One thing the online mega-store Amazon is good for is revealing the top-selling trends in products across the board, and with Christmas coming up it’s clear the big items are still iPads, entertainment consoles, GPS gadgets and big screen TVs. Even in these times of recession, the holiday season encourages some big luxury spending, however spending on jewellery is often eclipsed by other luxury goods such as electronics, designer footwear and handbags. As retailers, jewellers need to work on positive marketing messages to help bring the luxury status of jewellery back to the front of consumer’s minds this Christmas. Despite the popularity of big ticket electronic goods few products can match luxury jewellery, and diamonds in particular, for status and desirability.
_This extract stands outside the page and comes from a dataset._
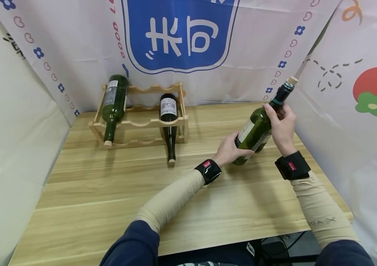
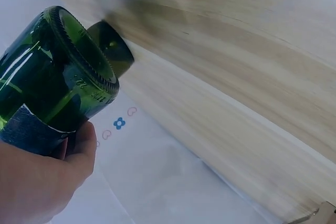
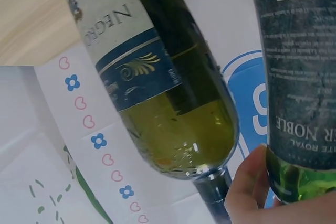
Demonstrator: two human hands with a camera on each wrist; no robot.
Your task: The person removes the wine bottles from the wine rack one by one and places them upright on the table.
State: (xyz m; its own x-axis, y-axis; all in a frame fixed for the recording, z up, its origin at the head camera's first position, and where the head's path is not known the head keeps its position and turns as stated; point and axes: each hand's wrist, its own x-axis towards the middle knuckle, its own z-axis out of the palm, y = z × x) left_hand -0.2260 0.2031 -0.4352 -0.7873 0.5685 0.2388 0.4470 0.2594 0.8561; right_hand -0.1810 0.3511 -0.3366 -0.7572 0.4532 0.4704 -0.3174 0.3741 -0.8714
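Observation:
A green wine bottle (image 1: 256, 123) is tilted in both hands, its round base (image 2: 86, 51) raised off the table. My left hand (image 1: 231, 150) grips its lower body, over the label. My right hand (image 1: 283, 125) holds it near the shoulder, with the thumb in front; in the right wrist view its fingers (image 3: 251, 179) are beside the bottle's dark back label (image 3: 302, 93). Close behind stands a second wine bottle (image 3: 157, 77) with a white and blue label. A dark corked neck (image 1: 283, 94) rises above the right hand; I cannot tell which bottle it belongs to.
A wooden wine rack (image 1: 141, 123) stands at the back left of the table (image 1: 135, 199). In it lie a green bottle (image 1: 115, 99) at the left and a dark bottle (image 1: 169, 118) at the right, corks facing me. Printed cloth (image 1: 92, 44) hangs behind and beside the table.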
Diamonds are the jewellery industry’s strongest contenders against competition products, yet all too often jewellers struggle to get the cashed-up crowds through their doors during the holiday season. The electronics industry has no such trouble. Their massive marketing campaigns continually push the benefit, the convenience, the ‘coolness’ their devices bring to their customer’s lives. But jewellers are a little less vocal, concentrating on the emotional reasons for buying a glittering rock, and that can often be a much harder sell.
There are generally five big sweets spots when it comes to emotional justification for a luxury jewellery purchase, and your sales staff should be able to help your customers hit them. Keep them in mind: Status – shows off success, power, style, taste. Celebrate or confirm a relationship – displays the bond between a couple, feels romantic. Glamour – makes him or her feel attractive, gets attention and turns heads. Splurge – self reward, marks an accomplishment. Be the Hero – his chance to be romantic and demonstrate his love.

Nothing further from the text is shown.